▶ Task to carry out:
Please reproduce the full listing exactly, with nothing added.

▶ Given material:
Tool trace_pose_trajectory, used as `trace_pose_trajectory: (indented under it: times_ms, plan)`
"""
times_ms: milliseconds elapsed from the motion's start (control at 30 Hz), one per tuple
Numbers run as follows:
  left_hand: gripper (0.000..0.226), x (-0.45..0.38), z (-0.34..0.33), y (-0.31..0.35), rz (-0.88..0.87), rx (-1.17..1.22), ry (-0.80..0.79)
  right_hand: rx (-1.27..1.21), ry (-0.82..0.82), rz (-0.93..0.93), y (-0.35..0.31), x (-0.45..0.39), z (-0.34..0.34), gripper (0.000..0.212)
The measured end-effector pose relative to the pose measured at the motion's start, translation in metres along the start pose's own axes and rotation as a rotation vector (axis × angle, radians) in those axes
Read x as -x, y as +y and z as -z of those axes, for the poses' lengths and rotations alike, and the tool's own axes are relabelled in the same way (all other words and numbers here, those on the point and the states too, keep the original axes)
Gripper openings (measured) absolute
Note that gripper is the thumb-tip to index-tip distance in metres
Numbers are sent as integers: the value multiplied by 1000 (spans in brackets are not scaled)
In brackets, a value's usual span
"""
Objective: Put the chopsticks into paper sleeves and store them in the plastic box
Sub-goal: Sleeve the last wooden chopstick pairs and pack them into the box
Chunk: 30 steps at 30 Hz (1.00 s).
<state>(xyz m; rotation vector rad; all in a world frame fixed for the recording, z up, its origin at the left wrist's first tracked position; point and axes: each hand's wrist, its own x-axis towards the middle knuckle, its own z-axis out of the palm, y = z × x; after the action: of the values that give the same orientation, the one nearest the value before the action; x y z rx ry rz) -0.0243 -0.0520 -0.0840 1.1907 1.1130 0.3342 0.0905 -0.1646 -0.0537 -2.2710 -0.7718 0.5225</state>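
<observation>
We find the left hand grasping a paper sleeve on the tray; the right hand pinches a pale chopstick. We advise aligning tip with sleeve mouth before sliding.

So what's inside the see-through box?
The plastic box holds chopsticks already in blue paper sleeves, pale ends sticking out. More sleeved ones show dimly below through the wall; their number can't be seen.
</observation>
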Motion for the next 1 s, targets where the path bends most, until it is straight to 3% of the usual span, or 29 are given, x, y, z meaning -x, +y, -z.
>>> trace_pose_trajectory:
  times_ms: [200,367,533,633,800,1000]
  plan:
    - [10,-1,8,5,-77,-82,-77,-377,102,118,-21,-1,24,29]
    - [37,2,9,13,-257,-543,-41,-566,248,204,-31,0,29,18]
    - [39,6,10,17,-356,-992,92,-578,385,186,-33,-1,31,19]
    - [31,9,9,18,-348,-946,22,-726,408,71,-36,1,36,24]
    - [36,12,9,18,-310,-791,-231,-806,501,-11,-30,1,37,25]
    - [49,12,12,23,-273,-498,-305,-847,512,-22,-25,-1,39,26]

▶ Response for this exercise:
Tool trace_pose_trajectory, used as `trace_pose_trajectory: (indented under it: times_ms, plan)`
"""
times_ms: milliseconds elapsed from the motion's start (control at 30 Hz), one per tuple
Numbers run as follows:
  left_hand: gripper (0.000..0.226), x (-0.45..0.38), z (-0.34..0.33), y (-0.31..0.35), rz (-0.88..0.87), rx (-1.17..1.22), ry (-0.80..0.79)
  right_hand: rx (-1.27..1.21), ry (-0.82..0.82), rz (-0.93..0.93), y (-0.35..0.31), x (-0.45..0.39), z (-0.34..0.34), gripper (0.000..0.212)
The measured end-effector pose relative to the pose measured at the motion's start, translation in metres along the start pose's own axes and rotation as a rotation vector (axis × angle, radians) in those axes
Read x as -x, y as +y and z as -z of those axes, for the poses' lengths and rotations alike, and the tool's own axes are relabelled in the same way (all other words and numbers here, those on the point and the states too, keep the original axes)
Gripper openings (measured) absolute
Note that gripper is the thumb-tip to index-tip distance in metres
Numbers are sent as integers: the value multiplied by 1000 (spans in brackets are not scaled)
In brackets, a value's usual span
"""
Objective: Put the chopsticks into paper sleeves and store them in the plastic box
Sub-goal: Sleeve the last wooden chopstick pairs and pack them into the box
Chunk: 30 steps at 30 Hz (1.00 s).
<state>(xyz m; rotation vector rad; all in a world frame fixed for the recording, z up, its origin at the left wrist's first tracked position; point and axes: each hand's wrist, its own x-axis towards the middle knuckle, its own z-axis out of the palm, y = z × x; after the action: of the values that give the same orientation, the one nearest the value before the action; x y z rx ry rz) -0.0243 -0.0520 -0.0840 1.1907 1.1130 0.3342 0.0905 -0.1646 -0.0537 -2.2710 -0.7718 0.5225</state>
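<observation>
We find the left hand grasping a paper sleeve on the tray; the right hand pinches a pale chopstick. We advise aligning tip with sleeve mouth before sliding.

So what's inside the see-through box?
The plastic box holds chopsticks already in blue paper sleeves, pale ends sticking out. More sleeved ones show dimly below through the wall; their number can't be seen.
</observation>
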Motion for the next 1 s, targets where the path bends most, until it is straight to 3% of the usual span, or 29 are given, x, y, z meaning -x, +y, -z.
>>> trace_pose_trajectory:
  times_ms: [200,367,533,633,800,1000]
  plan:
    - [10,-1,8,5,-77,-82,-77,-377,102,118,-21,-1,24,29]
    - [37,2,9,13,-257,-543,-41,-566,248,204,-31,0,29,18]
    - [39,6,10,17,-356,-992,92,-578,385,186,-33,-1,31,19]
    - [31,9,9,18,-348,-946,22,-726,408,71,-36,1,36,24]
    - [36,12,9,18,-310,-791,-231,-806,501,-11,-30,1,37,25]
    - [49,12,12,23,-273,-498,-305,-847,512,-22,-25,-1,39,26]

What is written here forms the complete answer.